Devlet muhalifleri bir yandan, devlet işgalcileri diğer yandan, içte ve dışta. Kanlı terör olayları, fitne ve şer odakları, ihanet şebekeleri, her tür küresel oyun. . .  Şimdi memleket yangın yeri. Ve başka şeyler konuşamıyoruz, yapamıyor, yaşayamıyoruz. Asıl maruz kaldığımız tahakküm bu. Kana, savaşa, küresel fitneye rehin bırakılıyor geleceğimiz.

Esasında acil olan o kadar çok başka meseleler var ki. Okumak istediğimiz şarkılar, yazmak istediğimiz şiirler var. Çekmek istediğimiz filmler, esinlenmek istediğimiz sanat eserleri var. Seyretmek değil, icra etmek istiyoruz. Çünkü onlar bize ayna.
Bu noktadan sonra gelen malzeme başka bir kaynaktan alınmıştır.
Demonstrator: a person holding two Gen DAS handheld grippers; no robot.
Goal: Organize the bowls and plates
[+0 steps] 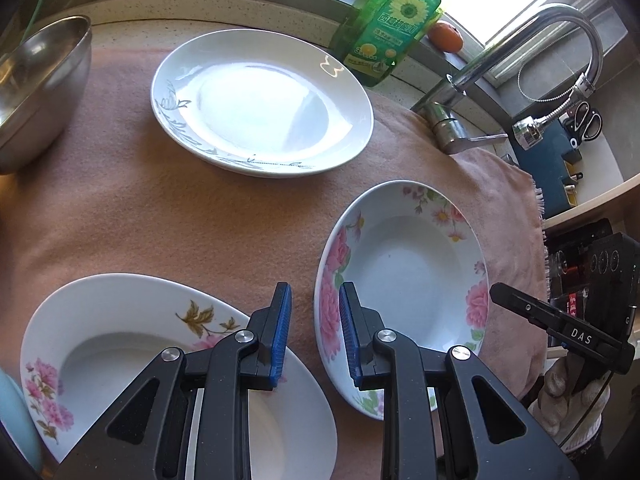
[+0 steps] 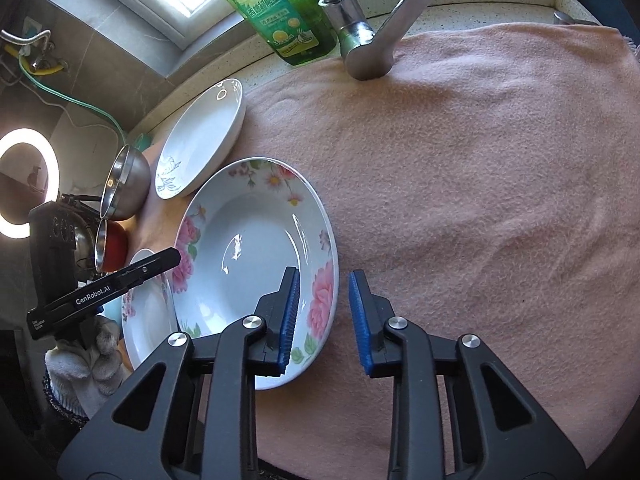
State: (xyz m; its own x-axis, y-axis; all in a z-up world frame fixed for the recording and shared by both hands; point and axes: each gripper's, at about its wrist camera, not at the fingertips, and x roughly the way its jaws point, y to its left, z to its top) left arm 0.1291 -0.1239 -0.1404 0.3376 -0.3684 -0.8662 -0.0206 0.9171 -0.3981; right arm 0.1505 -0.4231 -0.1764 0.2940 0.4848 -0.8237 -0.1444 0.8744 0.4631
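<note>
Three plates lie on a pink towel (image 1: 200, 220). A rose-patterned deep plate (image 1: 404, 292) lies at right, also in the right wrist view (image 2: 248, 248). A white plate with grey leaf trim (image 1: 260, 100) lies at the back (image 2: 200, 136). A plate with pink and gold flowers (image 1: 120, 352) lies at front left (image 2: 148, 316). My left gripper (image 1: 314, 336) is open and empty, over the gap between the two flowered plates. My right gripper (image 2: 324, 320) is open and empty, straddling the rose plate's right rim. A steel bowl (image 1: 36, 88) stands at far left (image 2: 126, 184).
A green dish soap bottle (image 1: 388, 24) and a chrome faucet (image 1: 520, 80) stand at the back. A red-lined steel bowl (image 2: 110, 250) sits beside the steel bowl. The towel (image 2: 480, 180) stretches right of the plates. A ring light (image 2: 24, 184) glows at left.
</note>
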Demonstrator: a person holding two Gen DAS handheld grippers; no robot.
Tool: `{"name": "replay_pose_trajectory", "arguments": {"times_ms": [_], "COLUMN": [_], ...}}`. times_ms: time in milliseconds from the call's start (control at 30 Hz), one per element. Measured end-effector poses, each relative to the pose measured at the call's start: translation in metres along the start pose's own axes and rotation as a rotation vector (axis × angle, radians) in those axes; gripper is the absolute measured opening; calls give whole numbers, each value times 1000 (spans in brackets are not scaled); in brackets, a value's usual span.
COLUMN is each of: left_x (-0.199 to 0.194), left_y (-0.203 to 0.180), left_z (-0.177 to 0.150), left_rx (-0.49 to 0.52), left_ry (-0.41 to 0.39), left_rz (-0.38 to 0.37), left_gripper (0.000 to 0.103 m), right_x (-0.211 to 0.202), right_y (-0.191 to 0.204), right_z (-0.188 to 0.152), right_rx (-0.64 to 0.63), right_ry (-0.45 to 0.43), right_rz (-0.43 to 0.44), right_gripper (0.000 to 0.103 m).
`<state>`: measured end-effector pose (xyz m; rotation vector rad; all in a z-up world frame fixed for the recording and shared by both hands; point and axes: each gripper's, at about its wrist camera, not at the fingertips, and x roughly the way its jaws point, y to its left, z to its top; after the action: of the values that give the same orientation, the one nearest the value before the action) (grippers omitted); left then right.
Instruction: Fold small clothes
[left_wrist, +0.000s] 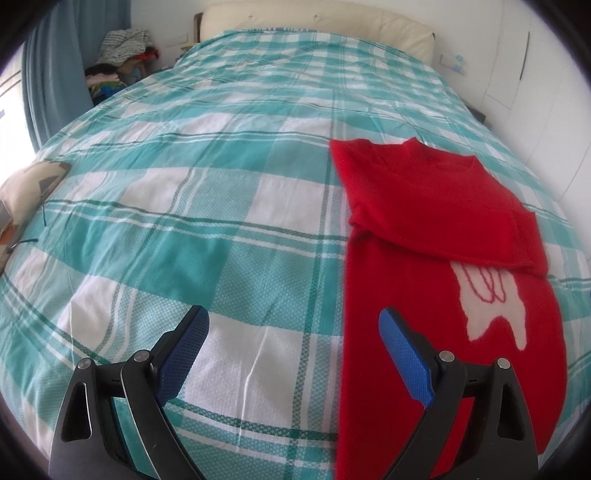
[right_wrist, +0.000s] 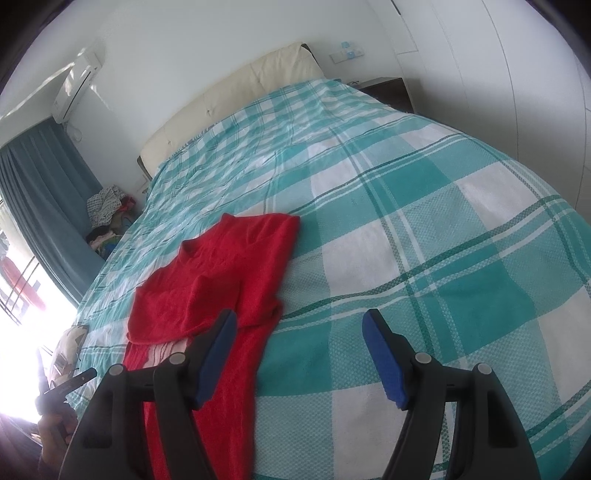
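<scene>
A small red knitted sweater with a white figure on its front lies flat on the teal and white checked bedspread, its sleeves folded across the chest. In the right wrist view the sweater lies left of centre. My left gripper is open and empty, above the sweater's left edge near its hem. My right gripper is open and empty, above the sweater's right edge. The left gripper's handle and the hand that holds it show at the lower left of the right wrist view.
A cream padded headboard stands at the far end of the bed. A heap of clothes lies beside the bed near a blue curtain. A patterned cushion lies at the bed's left edge. A dark nightstand stands by the wall.
</scene>
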<state>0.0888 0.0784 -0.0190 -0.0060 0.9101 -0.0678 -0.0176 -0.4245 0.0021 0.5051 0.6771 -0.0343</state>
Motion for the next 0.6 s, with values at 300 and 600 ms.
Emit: {"name": "replay_pose_trajectory", "arguments": {"times_ms": [300,600], "left_x": [6,7], "left_y": [-3,0], "left_z": [0,-1], "left_rx": [3,-8], "left_ry": [16,16], "left_rz": [17,23], "left_gripper": [94,94], "right_x": [4,6], "right_y": [2,7], "right_z": [-1,-2], "right_rx": [-2,-23], "right_ry": [15,23], "right_rz": [16,13], "right_gripper": [70,70]}}
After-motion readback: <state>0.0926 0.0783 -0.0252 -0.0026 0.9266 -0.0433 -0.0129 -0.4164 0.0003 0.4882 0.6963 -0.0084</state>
Asıl olarak kendimize bakıyor, kendimizde bulmaya çalışıyoruz sırlı sonsuzluğunu insan olmanın...

Hayatın maneviyatı olmadan gerçeğe ne kadar yaklaşabiliriz ki? Evet, daha başka şeyler de var. Ruhu yüceltecek, bizi birbirimizle ve kendimizle dost kılacak aşk ehlini bulma derdinde binlerce talip var. Hızır misali ledün'ce konuşmayı bilen, öğreten gerçek erlere talip olanlar var. Nasıl tanıyacağız peki bu muhabbet ehlini? İşini en güzel şekilde yapma gayretlerinden. Adanmışlıklarından. Tevazularından, alçak gönüllüklerinden. Hak ile alıp veren her kim bize aşkı hatırlatır, bizi güzelleştirir. Buradan iz süreceğiz. 

***

Evet; muhabbet ehli bize ayna. Sanat bize ayna. Kendimizi konuşmak, kendimizi bilmek istiyoruz. Memleket yangın yerine dönmüşken lüks gibi görünse de asıl savaş bu. Kendini / Yaratanı bilme. Yeryüzündeki en kanlı savaşlar kalp ilimi eksikliğinden çıkıyor. Düşmanını kendi nefsi dışında arayan herkes, elbet yenilmeye mahkum oluyor. Milli eğitim modelimizde aşk ve irfan pek okutulmadığı için buna talip olanların gönül eğitimi resmi kurum ve belediyelerin hizmeti ile karşılanmaya çalışılıyor uzun bir süredir.  Eskiden tekkeler ve camiler bu işi görürdü. Buhari dersinden çıkıp Hafız dersine giderdi dervişler. Uzmanından 30 sene Yunus veya Mısri dinleyerek onların canlı sözünü konuşur, bizzat seslendirirlerdi. Döneminin, çağının sesiyle yaşarlar / yaşatırlardı hakikatin dilini. İşte bu kesintisiz gönül eğitimidir ki, hakikatin dilini kültür sanatın her alanına tahvil edebiliyordu. Besteye, şiire, minyatüre... Şimdiyse bu yolda müthiş olumlu çabalar atılmış olsa da, gelenekten gelen ve sanata evrilecek olan bu gönül eğitimi bir türlü okullaşamıyor. Çünkü derinleşmeye ve devamlılığa fırsat tanıyacak yetkili merciler pek az. Emaneti alacak ehliyetleri yok.

***

Peki ne oluyor? En köklü denilebilecek gönül eğitimleri bile çoğunlukla kültürel faaliyetlerde çeşitlilik adına bir süre sonra değiştiriliyor, kaldırılıyor. Bir sezon başlayan ve gönüller birlikteliğini gerçekleştirmeye katkı sunan Kemali dersi yarım bırakılabiliyor. Mısri dersinden feyiz alıp sanat icra edenler yaya kalabiliyor. Gerçek anlamda donanımlı olanları, işin ehlini, hakkıyla ve gönülle icra edenlerini bulmak da bu devamsızlık yüzünden giderek zorlaşıyor. Burada da at iziyle it izi birbirine karışabiliyor.